Top of Given data
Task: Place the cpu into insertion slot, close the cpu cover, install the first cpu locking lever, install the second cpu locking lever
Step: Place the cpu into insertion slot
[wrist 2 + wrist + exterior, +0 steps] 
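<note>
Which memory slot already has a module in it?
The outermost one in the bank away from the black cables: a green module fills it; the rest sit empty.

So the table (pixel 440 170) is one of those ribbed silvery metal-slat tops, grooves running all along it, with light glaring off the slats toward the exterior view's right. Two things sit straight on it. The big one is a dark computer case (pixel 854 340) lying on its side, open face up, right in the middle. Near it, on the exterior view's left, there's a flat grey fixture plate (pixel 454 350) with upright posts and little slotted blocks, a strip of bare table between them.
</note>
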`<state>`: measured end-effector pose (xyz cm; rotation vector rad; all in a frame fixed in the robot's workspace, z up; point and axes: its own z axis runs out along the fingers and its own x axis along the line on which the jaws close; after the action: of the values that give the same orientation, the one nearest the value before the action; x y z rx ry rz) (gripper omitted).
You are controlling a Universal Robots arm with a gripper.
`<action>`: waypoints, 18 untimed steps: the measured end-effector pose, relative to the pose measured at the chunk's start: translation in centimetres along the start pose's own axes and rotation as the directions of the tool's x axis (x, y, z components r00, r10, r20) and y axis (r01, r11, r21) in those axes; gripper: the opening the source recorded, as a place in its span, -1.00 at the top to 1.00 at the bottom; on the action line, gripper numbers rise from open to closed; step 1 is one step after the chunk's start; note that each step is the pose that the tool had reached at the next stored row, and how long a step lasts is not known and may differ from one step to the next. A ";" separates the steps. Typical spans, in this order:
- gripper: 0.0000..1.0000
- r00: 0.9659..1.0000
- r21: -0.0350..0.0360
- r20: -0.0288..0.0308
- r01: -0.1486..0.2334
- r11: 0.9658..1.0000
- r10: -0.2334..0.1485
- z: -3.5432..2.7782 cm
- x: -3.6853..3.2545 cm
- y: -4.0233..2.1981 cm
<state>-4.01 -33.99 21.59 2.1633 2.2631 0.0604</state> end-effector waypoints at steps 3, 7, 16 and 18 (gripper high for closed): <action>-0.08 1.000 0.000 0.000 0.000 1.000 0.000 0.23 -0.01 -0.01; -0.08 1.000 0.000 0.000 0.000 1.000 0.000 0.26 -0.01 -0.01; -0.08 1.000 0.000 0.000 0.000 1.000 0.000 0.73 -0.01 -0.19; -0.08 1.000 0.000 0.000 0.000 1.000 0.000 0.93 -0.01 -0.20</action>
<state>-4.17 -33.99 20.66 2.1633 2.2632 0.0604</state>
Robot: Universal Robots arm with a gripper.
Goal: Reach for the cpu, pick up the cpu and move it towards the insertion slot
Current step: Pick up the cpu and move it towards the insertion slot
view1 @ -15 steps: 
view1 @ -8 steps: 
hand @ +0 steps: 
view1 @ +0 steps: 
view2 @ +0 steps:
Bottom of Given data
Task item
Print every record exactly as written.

Result below
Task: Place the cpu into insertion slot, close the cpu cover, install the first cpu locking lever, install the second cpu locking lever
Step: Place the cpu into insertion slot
[wrist 2 + wrist + exterior, +0 steps] 
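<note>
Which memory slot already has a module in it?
The outermost one in the bank away from the black cables: a green module fills it; the rest sit empty.

So the table (pixel 440 170) is one of those ribbed silvery metal-slat tops, grooves running all along it, with light glaring off the slats toward the exterior view's right. Two things sit straight on it. The big one is a dark computer case (pixel 854 340) lying on its side, open face up, right in the middle. Near it, on the exterior view's left, there's a flat grey fixture plate (pixel 454 350) with upright posts and little slotted blocks, a strip of bare table between them.
</note>
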`<state>`: measured end-effector pose (xyz cm; rotation vector rad; all in a frame fixed in the robot's workspace, z up; point and axes: its own z axis runs out along the fingers and its own x axis along the line on which the jaws close; after the action: of the values that give the same orientation, the one nearest the value before the action; x y z rx ry rz) (gripper omitted).
You are controlling a Universal Robots arm with a gripper.
`<action>`: waypoints, 18 untimed steps: the measured end-effector pose, relative to the pose measured at the chunk's start: translation in centimetres along the start pose's own axes and rotation as the directions of the tool's x axis (x, y, z components r00, r10, r20) and y axis (r01, r11, r21) in those axes; gripper: the opening the source recorded, as a place in its span, -1.00 at the top to 1.00 at the bottom; on the action line, gripper numbers rise from open to closed; step 1 is one step after the chunk's start; note that each step is the pose that the tool had reached at the next stored row, and how long a step lasts is not known and may differ from one step to the next. A ";" separates the steps. Typical spans, in this order:
- gripper: 0.0000..1.0000
- r00: 0.9659..1.0000
- r21: -0.0350..0.0360
- r20: -0.0288..0.0308
- r01: -0.1486..0.2334
- r11: 0.9658..1.0000
- r10: -0.2334..0.1485
- z: -3.5432..2.7782 cm
- x: -3.6853..3.2545 cm
- y: -4.0233..2.1981 cm
<state>-4.01 -33.99 21.59 2.1633 2.2631 0.0604</state> end-effector waypoints at steps 3, 7, 16 and 18 (gripper high for closed): <action>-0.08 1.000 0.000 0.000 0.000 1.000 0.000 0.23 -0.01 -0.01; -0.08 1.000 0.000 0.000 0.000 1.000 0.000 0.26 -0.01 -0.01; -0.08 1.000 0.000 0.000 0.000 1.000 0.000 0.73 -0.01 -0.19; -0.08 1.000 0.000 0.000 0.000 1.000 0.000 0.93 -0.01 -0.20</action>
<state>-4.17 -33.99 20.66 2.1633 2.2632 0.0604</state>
Robot: Universal Robots arm with a gripper.
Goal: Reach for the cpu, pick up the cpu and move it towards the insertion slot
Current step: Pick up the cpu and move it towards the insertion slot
view1 @ -15 steps: 
view1 @ -8 steps: 
hand @ +0 steps: 
view1 @ +0 steps: 
view2 @ +0 steps:

This answer is now finished.